There are a number of ways an irrevocable trust can be modified without court approval. This article discusses two of them. They are a (i) non-judicial consent agreement and a (ii) non-judicial settlement agreement.
Example 1. Mother sets up an irrevocable trust for her son when he was 25 and immature. She funds it with $250,000. Income earned by the trust is paid to the son each year. The principal is to be distributed to the son at age 50. The son is now 35 with a family and a career. He has proven himself to be a dependable person. Mother and son would like to end the trust and distribute the funds to the son now.
This is a fairly easy to do if the settlor (Mother) and the beneficiaries agree. For this purpose, the beneficiaries are the son (the current beneficiary) and his children (the future or remainder beneficiaries) because if the son died while the trust was in existence, the children would become the beneficiaries. All of these individuals are known as “qualified beneficiaries.” The son’s spouse, as mother of their children, can represent the children and agree to the early termination.
Under common law principles which have been adopted in Florida, if the settlor and all the beneficiaries (i.e., qualified beneficiaries) consent, the trust can be modified or terminated. This is true even if the trustee objects or the modification violates a material purpose of the trust. This illustrates the application of a non-judicial consent agreement. Since the settlor must consent, this option is not available if the settlor is deceased.
Example 2. Father, now deceased, set up a trust for his daughter with $250,000. Income is to be distributed annually with principal distributed equally at ages 50, 55, and 60. If the daughter dies while the trust is in existence, her children become the beneficiaries. A material purpose of the trust was to protect the daughter from her spendthrift ways. The daughter, now age 40, has matured, but has significant health problems which has adversely affected her ability to earn a living.

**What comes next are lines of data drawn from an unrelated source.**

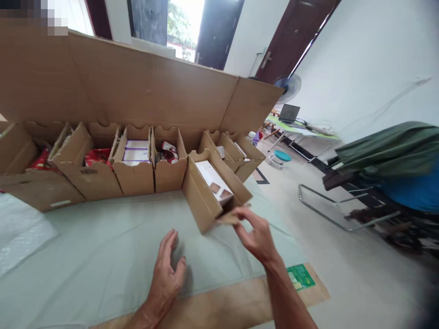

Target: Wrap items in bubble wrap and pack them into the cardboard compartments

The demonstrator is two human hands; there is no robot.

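Note:
My right hand point(252, 230) pinches the front flap of a narrow cardboard box point(200, 194) that is pulled forward out of the row and stands at an angle. Inside that box lies a white carton point(207, 172) with brown squares printed near its front end. Just left of it, my left hand point(168, 267) hovers over the pale green cloth point(113, 237), fingers apart and holding nothing. Behind, a row of similar open boxes holds red packets point(98, 156), white cartons with purple edges point(136, 153) and a red-and-white packet point(169, 152).
A tall cardboard panel point(154, 87) rises behind the boxes. Clear plastic wrap point(22, 233) lies at the left. Right of the table are a chair draped with dark green cloth point(391, 148), a turquoise stool point(281, 156), and a desk with a laptop point(289, 113).

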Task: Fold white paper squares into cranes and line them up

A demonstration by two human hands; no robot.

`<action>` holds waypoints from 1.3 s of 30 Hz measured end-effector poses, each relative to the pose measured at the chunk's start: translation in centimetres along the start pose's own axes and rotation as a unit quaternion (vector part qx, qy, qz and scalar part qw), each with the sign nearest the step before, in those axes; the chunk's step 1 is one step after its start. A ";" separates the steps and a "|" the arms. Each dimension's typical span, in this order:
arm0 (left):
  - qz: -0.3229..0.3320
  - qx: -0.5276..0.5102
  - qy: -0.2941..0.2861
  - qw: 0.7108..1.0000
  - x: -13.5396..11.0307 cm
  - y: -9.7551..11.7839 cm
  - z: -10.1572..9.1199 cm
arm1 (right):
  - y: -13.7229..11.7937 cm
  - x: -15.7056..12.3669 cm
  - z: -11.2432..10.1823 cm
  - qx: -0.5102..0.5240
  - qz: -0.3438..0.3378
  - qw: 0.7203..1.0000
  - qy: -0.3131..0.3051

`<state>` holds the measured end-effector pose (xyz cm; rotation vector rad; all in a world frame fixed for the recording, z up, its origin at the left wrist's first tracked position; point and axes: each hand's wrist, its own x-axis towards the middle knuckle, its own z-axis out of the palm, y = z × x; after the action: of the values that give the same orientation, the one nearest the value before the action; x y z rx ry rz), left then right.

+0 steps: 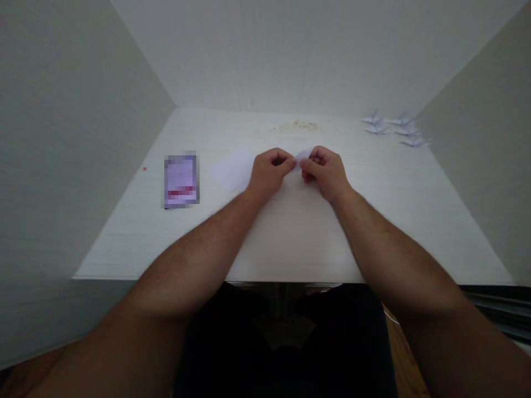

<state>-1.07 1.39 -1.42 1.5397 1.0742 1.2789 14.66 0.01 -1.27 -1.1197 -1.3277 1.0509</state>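
Between my two hands is a small piece of white paper (304,155), held a little above the desk; its exact folds are too small to make out. My left hand (270,169) pinches its left end between thumb and index finger. Thumb and curled fingers of my right hand (327,170) grip the right end. Flat white sheets of paper (233,168) lie on the desk just left of my left hand, partly covered by it. At the far right stand several small folded white paper cranes (409,131).
The pale desk (290,237) has walls on its left, back and right. A pixelated phone-like rectangle (181,179) lies at the left. Near the left wall is a small orange dot (144,168). A brownish worn patch (305,126) marks the back of the desk.
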 end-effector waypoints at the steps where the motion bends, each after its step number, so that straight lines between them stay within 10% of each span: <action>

Since the settlor, the Father, is deceased, we cannot do a non-judicial consent agreement as we did in Example 1. However, we may be able to do a non-judicial settlement agreement if the trustee and all interested parties consent, and the change does not violate a material purpose of the trust. Since the trust was designed to protect the daughter from her improvidence which is no longer an issue, but her poor health and limited working ability is an issue, the trust could be terminated.
Interested persons would include all qualified beneficiaries (the daughter and her children) and anyone who could be adversely affected by the change. In this case, there is no additional interested person. Notice that contrary to non-judicial consent agreement, the trustee must consent and there is a requirement that a material purpose of the trust not be violated.
To be sure, the Florida Statutes might lead one to conclude that the statutory law that permits a non-judicial settlement agreement is not available for irrevocable trusts that have certain provisions in it (e.g., non-extended Rule Against Perpetuities.) However, the statute still permits a non-judicial settlement agreement under the common law of Florida.